**What to work on:**
Set down a true copy of the data, with all pictures left out.
Given data START
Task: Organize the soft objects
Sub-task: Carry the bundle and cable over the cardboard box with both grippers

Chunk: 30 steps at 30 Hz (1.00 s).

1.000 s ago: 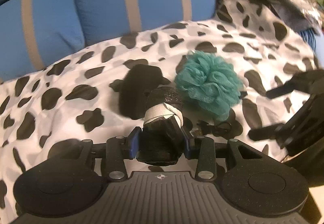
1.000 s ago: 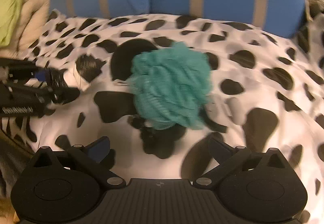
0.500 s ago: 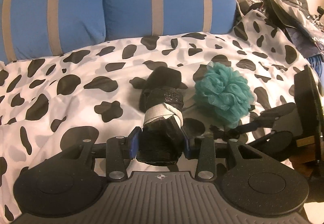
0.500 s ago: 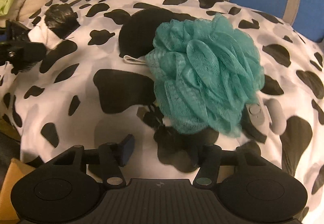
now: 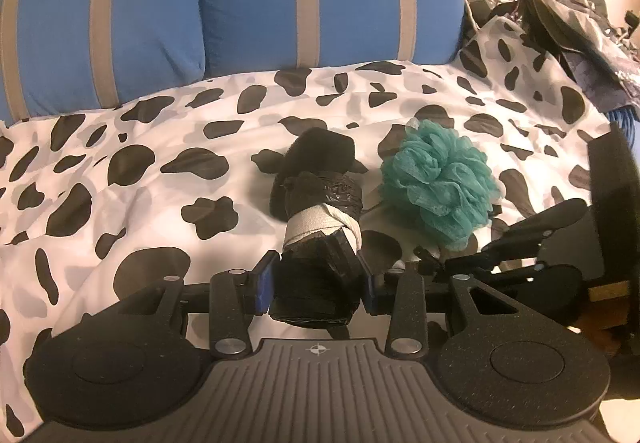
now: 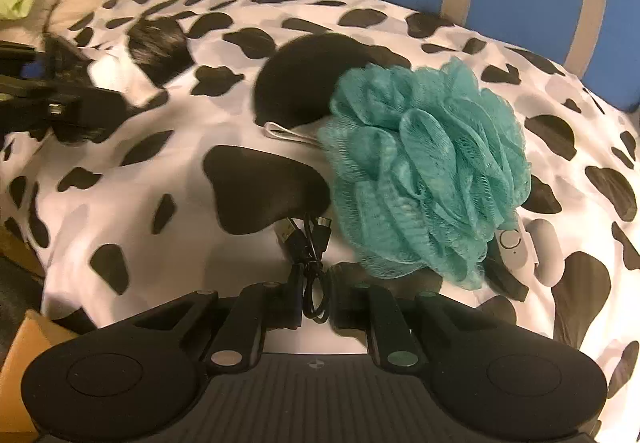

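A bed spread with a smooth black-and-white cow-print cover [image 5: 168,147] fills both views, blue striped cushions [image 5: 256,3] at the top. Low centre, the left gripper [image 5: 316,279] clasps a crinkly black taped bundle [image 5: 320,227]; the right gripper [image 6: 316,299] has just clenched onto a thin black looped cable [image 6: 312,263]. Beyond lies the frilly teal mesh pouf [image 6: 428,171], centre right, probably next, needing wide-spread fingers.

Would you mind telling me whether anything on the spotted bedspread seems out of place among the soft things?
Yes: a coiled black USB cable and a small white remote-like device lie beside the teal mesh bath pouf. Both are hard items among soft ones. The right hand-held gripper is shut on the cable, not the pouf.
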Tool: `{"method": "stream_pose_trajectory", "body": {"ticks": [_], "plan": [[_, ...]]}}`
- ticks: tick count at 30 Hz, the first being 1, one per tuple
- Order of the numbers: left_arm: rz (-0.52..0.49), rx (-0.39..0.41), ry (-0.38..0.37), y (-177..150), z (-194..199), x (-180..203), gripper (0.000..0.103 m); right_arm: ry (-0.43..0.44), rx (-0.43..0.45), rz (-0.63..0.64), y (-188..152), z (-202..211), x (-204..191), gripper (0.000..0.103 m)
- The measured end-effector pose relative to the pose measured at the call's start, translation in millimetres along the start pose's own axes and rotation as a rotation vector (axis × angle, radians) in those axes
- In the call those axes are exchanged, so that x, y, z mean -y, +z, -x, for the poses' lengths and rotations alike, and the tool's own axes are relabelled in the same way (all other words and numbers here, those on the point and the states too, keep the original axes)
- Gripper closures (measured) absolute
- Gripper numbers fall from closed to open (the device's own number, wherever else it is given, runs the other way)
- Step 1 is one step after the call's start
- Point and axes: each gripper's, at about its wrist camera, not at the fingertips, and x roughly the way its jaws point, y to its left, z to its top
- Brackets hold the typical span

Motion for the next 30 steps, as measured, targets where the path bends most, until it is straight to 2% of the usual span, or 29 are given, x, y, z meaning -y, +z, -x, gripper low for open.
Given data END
**Answer area:**
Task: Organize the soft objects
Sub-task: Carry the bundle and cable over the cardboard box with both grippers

Chunk: 30 steps at 30 Hz (1.00 s).

1.000 s ago: 
1.000 s ago: 
0.500 s ago: 
0.500 s ago: 
now: 
now: 

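A bed spread with a smooth black-and-white cow-print cover [image 5: 168,147] fills both views, blue striped cushions [image 5: 256,3] at the top. Low centre, the left gripper [image 5: 316,279] clasps a crinkly black taped bundle [image 5: 320,227]; the right gripper [image 6: 316,299] has just clenched onto a thin black looped cable [image 6: 312,263]. Beyond lies the frilly teal mesh pouf [image 6: 428,171], centre right, probably next, needing wide-spread fingers.

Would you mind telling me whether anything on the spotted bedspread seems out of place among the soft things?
Yes: a coiled black USB cable and a small white remote-like device lie beside the teal mesh bath pouf. Both are hard items among soft ones. The right hand-held gripper is shut on the cable, not the pouf.
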Tool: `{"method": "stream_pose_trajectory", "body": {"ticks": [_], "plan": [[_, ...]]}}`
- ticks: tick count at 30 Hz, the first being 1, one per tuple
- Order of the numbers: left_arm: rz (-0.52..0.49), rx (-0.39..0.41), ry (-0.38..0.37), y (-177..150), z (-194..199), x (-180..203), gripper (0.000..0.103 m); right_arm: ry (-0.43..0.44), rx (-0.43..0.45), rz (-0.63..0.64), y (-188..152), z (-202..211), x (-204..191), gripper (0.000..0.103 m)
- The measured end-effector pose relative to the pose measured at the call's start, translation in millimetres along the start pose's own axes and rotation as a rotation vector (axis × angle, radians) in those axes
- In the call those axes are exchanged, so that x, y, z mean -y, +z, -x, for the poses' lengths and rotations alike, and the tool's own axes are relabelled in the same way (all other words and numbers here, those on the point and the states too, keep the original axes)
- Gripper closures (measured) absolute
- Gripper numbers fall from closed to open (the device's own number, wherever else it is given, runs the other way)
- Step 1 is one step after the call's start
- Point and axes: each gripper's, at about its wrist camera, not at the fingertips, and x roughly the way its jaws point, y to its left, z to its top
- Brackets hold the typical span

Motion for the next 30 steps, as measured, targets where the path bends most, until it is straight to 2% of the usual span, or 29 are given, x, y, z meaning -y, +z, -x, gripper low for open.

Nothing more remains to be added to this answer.